Start of Supplied data
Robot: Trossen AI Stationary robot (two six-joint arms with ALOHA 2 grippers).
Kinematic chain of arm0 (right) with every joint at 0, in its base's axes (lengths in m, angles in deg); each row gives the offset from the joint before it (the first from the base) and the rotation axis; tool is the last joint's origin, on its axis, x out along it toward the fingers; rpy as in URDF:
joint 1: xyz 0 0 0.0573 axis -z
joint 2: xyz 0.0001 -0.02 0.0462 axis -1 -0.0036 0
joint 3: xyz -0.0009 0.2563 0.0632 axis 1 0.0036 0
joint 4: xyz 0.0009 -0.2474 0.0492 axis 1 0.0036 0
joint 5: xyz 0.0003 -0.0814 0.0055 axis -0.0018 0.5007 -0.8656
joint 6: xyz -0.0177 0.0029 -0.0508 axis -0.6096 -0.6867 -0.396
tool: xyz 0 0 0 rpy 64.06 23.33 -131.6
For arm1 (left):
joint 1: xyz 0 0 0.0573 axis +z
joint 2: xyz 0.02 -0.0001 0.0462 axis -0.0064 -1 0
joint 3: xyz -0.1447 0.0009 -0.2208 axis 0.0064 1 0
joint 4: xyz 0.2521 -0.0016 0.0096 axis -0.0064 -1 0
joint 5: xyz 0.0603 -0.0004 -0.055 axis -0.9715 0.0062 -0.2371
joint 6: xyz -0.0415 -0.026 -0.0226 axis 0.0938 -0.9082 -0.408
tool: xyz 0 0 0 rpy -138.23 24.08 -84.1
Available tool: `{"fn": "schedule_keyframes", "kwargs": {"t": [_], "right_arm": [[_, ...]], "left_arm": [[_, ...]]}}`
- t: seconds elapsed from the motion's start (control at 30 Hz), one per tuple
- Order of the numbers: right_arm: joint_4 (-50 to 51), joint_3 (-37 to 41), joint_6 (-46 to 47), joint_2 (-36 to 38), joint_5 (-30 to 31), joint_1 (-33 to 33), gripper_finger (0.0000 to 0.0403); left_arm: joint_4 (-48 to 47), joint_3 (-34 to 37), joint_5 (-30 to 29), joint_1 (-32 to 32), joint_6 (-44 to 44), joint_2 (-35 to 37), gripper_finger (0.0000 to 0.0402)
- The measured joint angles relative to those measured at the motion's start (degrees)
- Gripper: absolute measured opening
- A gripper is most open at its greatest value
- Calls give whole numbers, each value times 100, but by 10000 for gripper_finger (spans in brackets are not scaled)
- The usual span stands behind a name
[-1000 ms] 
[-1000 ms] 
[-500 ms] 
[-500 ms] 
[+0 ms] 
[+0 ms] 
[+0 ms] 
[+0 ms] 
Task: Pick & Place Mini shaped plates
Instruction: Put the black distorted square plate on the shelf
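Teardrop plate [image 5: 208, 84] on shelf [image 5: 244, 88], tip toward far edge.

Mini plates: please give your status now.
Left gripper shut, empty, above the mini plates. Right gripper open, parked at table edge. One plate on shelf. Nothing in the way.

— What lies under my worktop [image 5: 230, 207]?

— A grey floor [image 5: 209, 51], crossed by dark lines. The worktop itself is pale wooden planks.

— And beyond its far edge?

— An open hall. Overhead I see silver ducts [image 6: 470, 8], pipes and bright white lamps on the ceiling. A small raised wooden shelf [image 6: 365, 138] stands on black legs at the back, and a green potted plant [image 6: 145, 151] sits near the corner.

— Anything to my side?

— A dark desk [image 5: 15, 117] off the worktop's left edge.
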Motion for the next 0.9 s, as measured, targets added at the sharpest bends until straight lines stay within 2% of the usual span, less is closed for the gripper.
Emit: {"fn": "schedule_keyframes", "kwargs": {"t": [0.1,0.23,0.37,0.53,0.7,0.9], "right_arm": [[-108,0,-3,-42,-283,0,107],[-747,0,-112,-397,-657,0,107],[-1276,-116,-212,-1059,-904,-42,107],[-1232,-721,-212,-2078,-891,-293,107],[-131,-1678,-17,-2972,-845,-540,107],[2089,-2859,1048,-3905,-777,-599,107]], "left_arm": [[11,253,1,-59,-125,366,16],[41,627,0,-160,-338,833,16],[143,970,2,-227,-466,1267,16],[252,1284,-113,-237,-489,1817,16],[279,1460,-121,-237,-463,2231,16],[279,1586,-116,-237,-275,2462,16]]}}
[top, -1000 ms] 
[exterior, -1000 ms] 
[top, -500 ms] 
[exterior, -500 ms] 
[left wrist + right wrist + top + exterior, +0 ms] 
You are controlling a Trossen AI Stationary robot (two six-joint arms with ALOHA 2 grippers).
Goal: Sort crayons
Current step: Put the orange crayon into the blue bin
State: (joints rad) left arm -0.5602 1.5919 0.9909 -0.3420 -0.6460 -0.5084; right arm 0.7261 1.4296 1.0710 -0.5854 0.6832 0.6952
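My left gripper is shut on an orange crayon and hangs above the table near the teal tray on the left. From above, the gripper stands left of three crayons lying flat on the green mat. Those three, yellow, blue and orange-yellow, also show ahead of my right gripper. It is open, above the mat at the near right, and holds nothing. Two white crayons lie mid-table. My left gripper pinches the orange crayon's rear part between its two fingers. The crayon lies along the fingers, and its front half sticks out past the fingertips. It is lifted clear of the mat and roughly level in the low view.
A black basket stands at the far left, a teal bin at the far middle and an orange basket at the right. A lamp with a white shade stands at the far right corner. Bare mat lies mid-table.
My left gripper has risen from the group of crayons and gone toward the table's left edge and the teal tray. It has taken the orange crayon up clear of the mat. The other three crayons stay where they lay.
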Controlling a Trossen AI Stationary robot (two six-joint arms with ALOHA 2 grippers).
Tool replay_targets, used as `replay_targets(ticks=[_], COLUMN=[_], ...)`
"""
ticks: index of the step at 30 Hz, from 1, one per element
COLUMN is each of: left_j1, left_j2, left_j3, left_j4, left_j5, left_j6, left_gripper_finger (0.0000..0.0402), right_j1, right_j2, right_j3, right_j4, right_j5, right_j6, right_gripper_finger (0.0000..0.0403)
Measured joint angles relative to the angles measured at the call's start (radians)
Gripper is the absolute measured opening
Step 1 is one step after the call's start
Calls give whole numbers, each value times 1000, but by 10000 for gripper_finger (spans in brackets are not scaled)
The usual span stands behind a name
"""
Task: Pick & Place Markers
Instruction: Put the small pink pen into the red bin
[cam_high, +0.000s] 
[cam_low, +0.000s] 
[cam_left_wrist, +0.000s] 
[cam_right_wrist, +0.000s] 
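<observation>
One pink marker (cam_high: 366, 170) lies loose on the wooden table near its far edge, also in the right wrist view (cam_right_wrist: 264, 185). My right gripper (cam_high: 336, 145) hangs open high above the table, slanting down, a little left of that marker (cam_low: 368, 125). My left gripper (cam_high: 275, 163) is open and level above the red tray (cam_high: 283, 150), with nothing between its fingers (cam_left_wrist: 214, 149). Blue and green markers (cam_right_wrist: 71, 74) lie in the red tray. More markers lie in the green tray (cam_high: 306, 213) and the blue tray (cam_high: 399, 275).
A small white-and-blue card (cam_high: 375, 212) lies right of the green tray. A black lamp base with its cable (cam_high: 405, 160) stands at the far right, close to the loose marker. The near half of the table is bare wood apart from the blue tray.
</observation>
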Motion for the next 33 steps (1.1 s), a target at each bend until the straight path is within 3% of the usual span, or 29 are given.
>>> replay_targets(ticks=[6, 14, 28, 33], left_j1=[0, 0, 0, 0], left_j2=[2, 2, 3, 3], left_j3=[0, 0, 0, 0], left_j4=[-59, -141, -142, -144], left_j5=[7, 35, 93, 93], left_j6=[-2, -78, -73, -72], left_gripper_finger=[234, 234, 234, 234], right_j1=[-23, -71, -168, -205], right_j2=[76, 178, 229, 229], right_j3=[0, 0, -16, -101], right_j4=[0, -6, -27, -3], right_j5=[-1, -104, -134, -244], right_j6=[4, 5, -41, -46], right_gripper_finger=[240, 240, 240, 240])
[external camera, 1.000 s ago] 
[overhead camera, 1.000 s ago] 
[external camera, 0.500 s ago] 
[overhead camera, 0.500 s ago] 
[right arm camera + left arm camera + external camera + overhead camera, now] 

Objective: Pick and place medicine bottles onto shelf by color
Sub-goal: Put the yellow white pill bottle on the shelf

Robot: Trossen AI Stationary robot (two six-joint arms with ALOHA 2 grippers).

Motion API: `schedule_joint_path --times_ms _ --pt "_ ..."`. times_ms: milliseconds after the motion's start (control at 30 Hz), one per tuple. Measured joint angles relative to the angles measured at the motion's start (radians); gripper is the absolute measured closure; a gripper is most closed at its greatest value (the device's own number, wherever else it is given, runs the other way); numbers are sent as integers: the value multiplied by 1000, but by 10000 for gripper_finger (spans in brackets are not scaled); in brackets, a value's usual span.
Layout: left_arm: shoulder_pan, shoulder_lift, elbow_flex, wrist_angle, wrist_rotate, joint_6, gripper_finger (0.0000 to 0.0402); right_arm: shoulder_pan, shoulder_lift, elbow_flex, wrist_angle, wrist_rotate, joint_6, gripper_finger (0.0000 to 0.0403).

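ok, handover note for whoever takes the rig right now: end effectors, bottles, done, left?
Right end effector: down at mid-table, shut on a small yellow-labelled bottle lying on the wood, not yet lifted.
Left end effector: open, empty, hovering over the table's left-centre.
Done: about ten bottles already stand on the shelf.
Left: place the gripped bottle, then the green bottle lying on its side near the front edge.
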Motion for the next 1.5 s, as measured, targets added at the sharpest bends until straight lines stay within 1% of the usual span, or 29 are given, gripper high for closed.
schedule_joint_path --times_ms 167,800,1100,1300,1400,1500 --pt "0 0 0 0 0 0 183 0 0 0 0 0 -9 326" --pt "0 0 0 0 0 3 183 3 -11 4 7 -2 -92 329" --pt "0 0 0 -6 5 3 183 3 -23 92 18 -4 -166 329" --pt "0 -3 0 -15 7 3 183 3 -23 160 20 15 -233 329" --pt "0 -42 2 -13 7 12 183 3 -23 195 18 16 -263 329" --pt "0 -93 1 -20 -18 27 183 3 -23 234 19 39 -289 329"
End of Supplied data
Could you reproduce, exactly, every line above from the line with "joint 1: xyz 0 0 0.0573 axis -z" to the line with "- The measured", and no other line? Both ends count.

joint 1: xyz 0 0 0.0573 axis -z
joint 2: xyz 0.0001 -0.02 0.0462 axis -1 -0.0036 0
joint 3: xyz -0.0009 0.2563 0.0632 axis 1 0.0036 0
joint 4: xyz 0.0009 -0.2474 0.0492 axis 1 0.0036 0
joint 5: xyz 0.0003 -0.0814 0.0055 axis -0.0018 0.5007 -0.8656
joint 6: xyz -0.0177 0.0029 -0.0508 axis -0.6096 -0.6867 -0.396
tool: xyz 0 0 0 rpy 64.06 23.33 -131.6
For arm1 (left):
joint 1: xyz 0 0 0.0573 axis +z
joint 2: xyz 0.02 -0.0001 0.0462 axis -0.0064 -1 0
joint 3: xyz -0.1447 0.0009 -0.2208 axis 0.0064 1 0
joint 4: xyz 0.2521 -0.0016 0.0096 axis -0.0064 -1 0
joint 5: xyz 0.0603 -0.0004 -0.055 axis -0.9715 0.0062 -0.2371
joint 6: xyz -0.0415 -0.026 -0.0226 axis 0.0938 -0.9082 -0.408
tool: xyz 0 0 0 rpy -138.23 24.08 -84.1
Available tool: `{"fn": "schedule_keyframes", "kwargs": {"t": [_], "right_arm": [[_, ...]], "left_arm": [[_, ...]]}}`
- t: seconds elapsed from the motion's start (control at 30 Hz), one per tuple
- Order of the numbers: right_arm: joint_4 (-50 to 51), joint_3 (-37 to 41), joint_6 (-46 to 47), joint_2 (-36 to 38), joint_5 (-30 to 31), joint_1 (-33 to 33), gripper_finger (0.0000 to 0.0403); left_arm: joint_4 (-48 to 47), joint_3 (-34 to 37), joint_5 (-30 to 29), joint_1 (-32 to 32), joint_6 (-44 to 44), joint_2 (-35 to 37), gripper_finger (0.0000 to 0.0402)
- The measured joint angles relative to those measured at the motion's start (degrees)

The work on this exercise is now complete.